Bahlil menjelaskan, bahwa kegiatan impor nikel bukan praktik yang 'haram' dan justru lumrah dilakukan oleh negara industri di dunia.

"Enggak apa-apa (impor nikel), belum sampai 10% (dari kebutuhan dalam negeri). Enggak apa-apa, barang nggak dilarang kan? Saya itu takut kalau barang dilarang. Barang nggak dilarang," kata Bahlil dalam acara Minerba Expo di Jakarta pada Senin, 25 November 2024.

Menurut catatannya, kebutuhan nikel dalam negeri baru mencapai 157 juta ton per tahun yang dipenuhi melalui produksi dalam negeri serta dari impor nikel ke Indonesia.

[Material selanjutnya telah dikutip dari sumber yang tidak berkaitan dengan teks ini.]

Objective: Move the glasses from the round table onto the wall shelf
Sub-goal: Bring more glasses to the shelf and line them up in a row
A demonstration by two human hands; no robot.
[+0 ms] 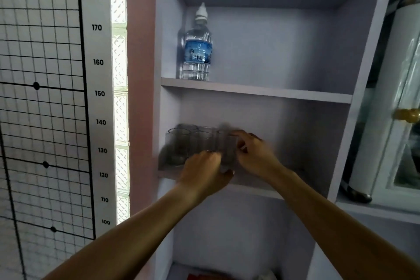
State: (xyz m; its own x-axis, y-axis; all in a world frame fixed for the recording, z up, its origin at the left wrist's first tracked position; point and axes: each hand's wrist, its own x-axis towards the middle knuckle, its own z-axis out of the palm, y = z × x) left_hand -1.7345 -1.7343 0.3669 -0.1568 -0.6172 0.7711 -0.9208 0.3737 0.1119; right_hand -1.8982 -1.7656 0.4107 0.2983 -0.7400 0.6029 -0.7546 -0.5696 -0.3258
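Centre frame: your left hand (205, 171) and right hand (254, 154) gripped one glass (227, 150) | needed gentle lowering onto wall shelf (254, 186), clear of neighbouring glasses (181, 145).

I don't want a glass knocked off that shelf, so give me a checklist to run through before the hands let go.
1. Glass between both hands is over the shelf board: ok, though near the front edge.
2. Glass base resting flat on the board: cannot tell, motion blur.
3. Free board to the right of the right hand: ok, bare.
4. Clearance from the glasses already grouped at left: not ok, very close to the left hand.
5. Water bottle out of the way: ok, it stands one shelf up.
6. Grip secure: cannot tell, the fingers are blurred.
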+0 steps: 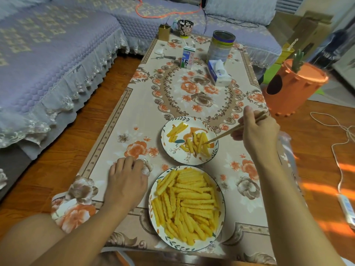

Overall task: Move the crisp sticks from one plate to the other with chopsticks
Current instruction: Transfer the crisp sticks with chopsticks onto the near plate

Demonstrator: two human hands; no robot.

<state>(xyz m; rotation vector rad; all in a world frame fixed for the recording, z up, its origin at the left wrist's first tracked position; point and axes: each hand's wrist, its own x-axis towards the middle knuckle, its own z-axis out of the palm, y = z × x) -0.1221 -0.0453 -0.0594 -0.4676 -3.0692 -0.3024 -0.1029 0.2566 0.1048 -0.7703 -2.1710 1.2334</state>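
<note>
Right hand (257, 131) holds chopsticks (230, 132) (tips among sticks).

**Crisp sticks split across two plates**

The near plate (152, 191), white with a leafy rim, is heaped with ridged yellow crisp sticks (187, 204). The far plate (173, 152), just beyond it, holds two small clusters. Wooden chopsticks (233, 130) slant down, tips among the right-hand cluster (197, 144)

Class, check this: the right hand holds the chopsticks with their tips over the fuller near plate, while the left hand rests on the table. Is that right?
Not quite. In the head view the chopsticks in the right hand have their tips over the far plate, which holds fewer sticks, not the near plate. The left hand does rest on the table.
</note>
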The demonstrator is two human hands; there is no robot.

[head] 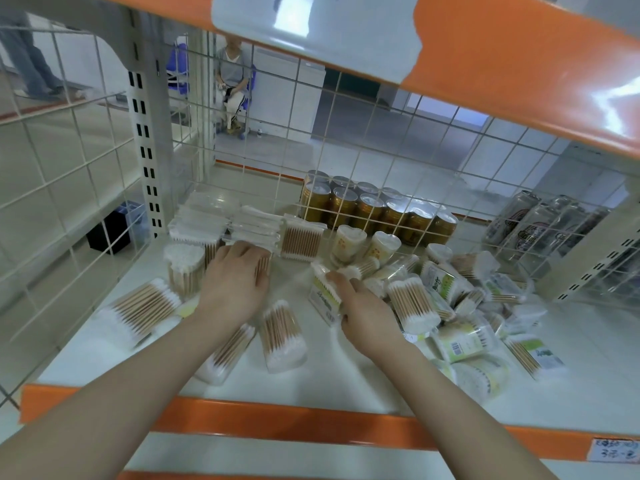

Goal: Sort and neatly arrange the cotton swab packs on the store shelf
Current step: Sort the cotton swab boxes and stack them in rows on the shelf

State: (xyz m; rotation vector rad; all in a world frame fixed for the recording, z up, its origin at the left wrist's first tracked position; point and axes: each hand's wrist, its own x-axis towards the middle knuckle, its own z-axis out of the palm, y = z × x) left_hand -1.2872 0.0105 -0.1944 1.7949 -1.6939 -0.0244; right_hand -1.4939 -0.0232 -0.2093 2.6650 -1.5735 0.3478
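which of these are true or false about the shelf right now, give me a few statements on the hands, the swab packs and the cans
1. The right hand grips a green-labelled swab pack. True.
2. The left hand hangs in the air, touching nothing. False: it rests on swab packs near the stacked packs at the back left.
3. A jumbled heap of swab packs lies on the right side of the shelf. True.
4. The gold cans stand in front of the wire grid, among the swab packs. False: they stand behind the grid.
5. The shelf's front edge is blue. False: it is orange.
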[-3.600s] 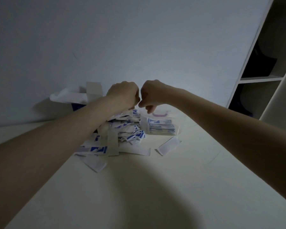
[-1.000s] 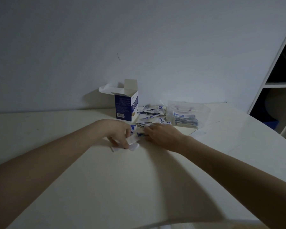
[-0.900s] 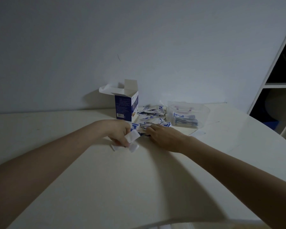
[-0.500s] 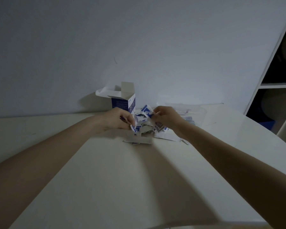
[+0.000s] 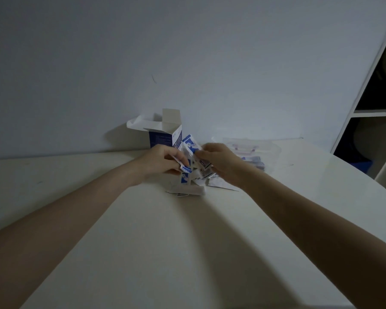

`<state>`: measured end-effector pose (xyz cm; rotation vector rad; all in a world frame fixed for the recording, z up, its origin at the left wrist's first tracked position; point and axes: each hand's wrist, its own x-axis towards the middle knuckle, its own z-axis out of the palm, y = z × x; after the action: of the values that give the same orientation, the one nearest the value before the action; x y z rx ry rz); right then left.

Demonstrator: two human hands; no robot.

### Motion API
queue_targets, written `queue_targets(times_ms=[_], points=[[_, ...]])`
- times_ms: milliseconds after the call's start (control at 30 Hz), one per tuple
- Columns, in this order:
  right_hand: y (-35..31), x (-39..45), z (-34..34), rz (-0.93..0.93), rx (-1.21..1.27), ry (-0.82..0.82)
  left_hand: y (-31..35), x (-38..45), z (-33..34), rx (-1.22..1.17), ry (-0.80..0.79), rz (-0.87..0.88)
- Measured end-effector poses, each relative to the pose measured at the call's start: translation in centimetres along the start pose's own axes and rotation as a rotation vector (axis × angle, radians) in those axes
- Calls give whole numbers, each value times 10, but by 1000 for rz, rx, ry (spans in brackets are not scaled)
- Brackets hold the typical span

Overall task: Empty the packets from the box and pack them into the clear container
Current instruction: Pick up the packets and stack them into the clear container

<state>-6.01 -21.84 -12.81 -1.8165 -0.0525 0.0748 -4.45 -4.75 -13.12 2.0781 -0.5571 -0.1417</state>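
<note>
Since a second ago both hands have lifted off the tabletop (image 5: 143, 253) with a bunch of packets (image 5: 191, 148) raised between them. The left hand (image 5: 163, 162) has its grip curled round some packets, and the right hand (image 5: 218, 162) pinches others from the opposite side. More packets lie loose on the tabletop just below. The open box (image 5: 165, 134) stands upright behind the left hand; the clear container (image 5: 254, 152), holding stacked packets, sits behind the right hand.
</note>
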Motion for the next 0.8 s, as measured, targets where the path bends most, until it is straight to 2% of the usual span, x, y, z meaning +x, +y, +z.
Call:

Sekadar informasi, RKAB produksi nikel tahun 2024 yang disetujui Kementerian ESDM adalah sebesar 240 juta ton. Sementara hingga saat ini, produksi nasional telah mencapai 150 juta ton.

Sedangkan, cadangan bijih nikel Indonesia merupakan cadangan terbesar di dunia dengan porsi sebanyak 42,1% dari seluruh cadangan dunia. Lalu, disusul oleh Australia dengan porsi 18,4%, Brazil 12,2%, Rusia 6,4%, Kaledonia Baru 5,4%, Filipina 3,7%, China 3,2%, dan sisanya negara lainnya.

Meski memiliki cadangan terbesar di dunia, Ketua Umum Golkar ini mewanti-wanti jangan sampai perizinan produksi nikel melalui Rencana Kerja dan Anggaran Biaya (RKAB) di Indonesia terlalu berlebihan yang dinilai bisa membuat harga nikel dunia menjadi terperosok.

Bahlil menyebut setiap RKAB yang disetujui oleh Direktorat Jenderal Mineral dan Batubara (Ditjen Minerba) Kementerian ESDM memperhitungkan keseimbangan antara demand dan supply agar tidak terjadi kelebihan pasokan (oversupply).

Hal ini diungkapkan Bahlil menanggapi kabar keterlambatan persetujuan RKAB memengaruhi produksi nikel di dalam negeri sehingga berdampak pada impor nikel dari Filipina membeludak.

Nilai Ekonomi Nikel
Kontribusi nikel terhadap ekonomi Indonesia sangat signifikan. Dengan nilai ekspor mencapai US$11,7 miliar atau sekitar Rp183,96 triliun (kurs Rp15.720) pada tahun 2022, nikel telah menjadi salah satu tulang punggung ekspor negara ini.

Proyeksi juga menunjukkan bahwa industri nikel berpotensi menghasilkan pendapatan negara hingga US$30 miliar atau sekitar Rp471,7 triliun per tahun pada tahun 2024, menunjukkan potensi besar yang masih belum tergarap sepenuhnya.